In the context of the invention, a roller pickup is a roller which is mounted rotatably on a lever. In the valve control means according to the invention, a roller is advantageously situated at that end of the first lever which is remote from the pivot point of the first lever. Furthermore, the second lever also has a roller which is mounted rotatably at the free end of the second lever as roller pickup. By way of the respective roller pickups, the first lever can follow the first cam and the second lever can follow the second cam. By way of the roller pickups on the levers, frictional losses can be reduced and at the same time the load-bearing capability of the valve control means can be increased. That is to say, an improvement in the wear behavior results in the case of the levers with a roller pickup. In the case of a sliding pickup, a tribologically appropriate design can be suitable, that is to say the provision of tribologically favorable surfaces, materials and coatings and lubrication conditions, in order to maintain wear rates which are customary and required for the service life of the engine. This tribological optimization would also have the minimization of friction as its target.

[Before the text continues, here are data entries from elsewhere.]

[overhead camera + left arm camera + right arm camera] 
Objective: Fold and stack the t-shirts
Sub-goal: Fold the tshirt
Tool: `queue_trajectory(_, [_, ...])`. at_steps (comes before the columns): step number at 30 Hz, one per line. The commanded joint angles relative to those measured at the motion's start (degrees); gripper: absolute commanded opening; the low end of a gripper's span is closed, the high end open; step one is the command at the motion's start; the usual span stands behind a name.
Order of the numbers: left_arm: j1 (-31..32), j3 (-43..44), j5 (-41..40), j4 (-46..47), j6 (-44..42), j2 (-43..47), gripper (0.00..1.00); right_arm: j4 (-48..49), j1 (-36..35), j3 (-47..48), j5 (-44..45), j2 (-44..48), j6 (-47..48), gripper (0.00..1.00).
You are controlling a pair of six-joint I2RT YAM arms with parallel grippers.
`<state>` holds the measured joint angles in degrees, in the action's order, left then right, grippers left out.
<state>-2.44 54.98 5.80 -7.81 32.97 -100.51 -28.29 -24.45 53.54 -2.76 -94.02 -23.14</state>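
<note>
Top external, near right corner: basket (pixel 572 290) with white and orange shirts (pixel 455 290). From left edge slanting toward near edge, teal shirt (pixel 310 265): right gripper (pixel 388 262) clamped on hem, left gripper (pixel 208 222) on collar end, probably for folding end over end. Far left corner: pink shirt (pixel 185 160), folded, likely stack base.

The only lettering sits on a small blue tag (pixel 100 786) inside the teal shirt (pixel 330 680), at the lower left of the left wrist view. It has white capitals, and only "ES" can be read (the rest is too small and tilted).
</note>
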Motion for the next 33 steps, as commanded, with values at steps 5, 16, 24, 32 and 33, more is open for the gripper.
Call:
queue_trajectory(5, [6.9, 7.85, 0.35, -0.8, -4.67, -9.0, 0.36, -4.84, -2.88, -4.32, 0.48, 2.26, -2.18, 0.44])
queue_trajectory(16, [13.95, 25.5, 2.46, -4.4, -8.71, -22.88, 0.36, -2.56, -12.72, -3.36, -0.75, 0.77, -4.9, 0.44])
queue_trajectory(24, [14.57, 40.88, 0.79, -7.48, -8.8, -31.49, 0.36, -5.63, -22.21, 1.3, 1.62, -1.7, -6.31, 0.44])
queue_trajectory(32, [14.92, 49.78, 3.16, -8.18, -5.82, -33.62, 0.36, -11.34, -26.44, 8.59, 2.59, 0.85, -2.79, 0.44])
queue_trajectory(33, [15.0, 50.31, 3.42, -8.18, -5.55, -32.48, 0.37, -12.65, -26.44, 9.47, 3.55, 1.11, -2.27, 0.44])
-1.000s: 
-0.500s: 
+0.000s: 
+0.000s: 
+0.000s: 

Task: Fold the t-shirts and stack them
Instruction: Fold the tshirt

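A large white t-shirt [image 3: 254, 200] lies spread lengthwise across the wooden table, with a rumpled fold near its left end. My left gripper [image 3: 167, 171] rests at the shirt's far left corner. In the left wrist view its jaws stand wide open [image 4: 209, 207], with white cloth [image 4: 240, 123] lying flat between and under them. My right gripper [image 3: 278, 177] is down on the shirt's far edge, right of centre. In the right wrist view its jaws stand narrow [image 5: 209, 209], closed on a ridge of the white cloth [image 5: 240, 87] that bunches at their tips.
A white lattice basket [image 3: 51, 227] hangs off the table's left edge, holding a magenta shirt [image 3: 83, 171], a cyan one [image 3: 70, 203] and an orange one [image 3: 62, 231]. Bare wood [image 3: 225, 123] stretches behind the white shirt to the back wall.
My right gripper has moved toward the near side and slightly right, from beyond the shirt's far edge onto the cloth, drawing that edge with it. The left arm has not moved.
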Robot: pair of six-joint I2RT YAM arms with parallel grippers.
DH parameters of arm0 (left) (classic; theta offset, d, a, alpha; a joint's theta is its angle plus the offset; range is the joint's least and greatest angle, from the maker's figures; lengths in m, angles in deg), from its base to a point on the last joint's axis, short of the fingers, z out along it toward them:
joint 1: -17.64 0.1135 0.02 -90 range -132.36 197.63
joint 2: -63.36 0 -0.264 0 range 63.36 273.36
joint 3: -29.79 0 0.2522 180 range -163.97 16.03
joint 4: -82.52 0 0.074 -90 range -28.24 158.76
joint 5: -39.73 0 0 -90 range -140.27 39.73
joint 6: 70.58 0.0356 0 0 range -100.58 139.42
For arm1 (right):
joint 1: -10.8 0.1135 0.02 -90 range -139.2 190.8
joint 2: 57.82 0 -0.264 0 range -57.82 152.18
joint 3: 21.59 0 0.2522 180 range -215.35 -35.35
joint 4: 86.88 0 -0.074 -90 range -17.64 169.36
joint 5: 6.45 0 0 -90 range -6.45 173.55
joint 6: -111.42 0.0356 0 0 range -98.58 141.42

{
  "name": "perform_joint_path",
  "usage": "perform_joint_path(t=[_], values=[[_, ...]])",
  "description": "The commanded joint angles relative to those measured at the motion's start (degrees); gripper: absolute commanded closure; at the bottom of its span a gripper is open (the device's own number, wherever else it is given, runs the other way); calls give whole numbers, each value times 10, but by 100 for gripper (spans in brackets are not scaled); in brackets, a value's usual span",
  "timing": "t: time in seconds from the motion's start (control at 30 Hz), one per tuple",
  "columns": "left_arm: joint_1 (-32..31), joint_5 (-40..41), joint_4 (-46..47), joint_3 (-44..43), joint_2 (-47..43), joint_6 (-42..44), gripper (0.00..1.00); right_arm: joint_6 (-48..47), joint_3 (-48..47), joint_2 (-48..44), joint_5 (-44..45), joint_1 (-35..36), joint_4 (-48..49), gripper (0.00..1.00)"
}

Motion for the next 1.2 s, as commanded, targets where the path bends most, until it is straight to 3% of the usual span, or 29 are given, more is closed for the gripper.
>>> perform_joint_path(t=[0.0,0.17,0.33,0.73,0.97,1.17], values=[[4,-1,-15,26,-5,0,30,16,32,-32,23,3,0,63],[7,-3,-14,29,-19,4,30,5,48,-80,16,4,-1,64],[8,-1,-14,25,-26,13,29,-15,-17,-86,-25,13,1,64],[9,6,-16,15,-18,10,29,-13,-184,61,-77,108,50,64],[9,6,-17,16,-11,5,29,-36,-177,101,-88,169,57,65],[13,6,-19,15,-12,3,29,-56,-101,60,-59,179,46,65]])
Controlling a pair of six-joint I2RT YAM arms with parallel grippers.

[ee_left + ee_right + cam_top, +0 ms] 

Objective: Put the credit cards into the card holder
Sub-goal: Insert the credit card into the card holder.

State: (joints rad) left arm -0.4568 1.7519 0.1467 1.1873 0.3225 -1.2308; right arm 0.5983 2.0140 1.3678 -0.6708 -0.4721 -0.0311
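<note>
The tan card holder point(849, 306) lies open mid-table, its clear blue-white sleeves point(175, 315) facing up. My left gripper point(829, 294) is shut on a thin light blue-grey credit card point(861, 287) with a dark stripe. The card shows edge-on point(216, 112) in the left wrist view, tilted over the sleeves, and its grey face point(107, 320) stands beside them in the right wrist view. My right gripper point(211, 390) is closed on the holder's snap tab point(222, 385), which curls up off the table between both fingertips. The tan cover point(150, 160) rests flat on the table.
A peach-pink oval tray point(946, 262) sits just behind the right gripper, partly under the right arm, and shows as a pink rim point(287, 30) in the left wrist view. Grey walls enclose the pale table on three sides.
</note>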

The third lever has a slotted guide for the rectilinear positive guidance of the valve. Here, the third lever is connected fixedly, that is to say unchangeably, to the first lever. The valve or one end of the valve is guided in the slotted guide with a very small play. That is to say, the slotted guide of the third lever is preferably configured in such a way that the valve can be guided in the slotted guide with a small play. During a movement of the first lever on account of the roller pickup of the first lever rolling on the first cam, the first lever and therefore the drag lever system are pivoted about the pivot point of the drag lever system. That is to say, by way of a movement of the first lever in the direction of the valve, the valve is moved away from the camshaft and is therefore opened. Here, the valve or one end of the valve slides along in the slotted guide of the third lever. Here, the valve itself is moved rectilinearly.
A play compensation element is arranged between the second lever and the first lever or the third lever and is connected to them.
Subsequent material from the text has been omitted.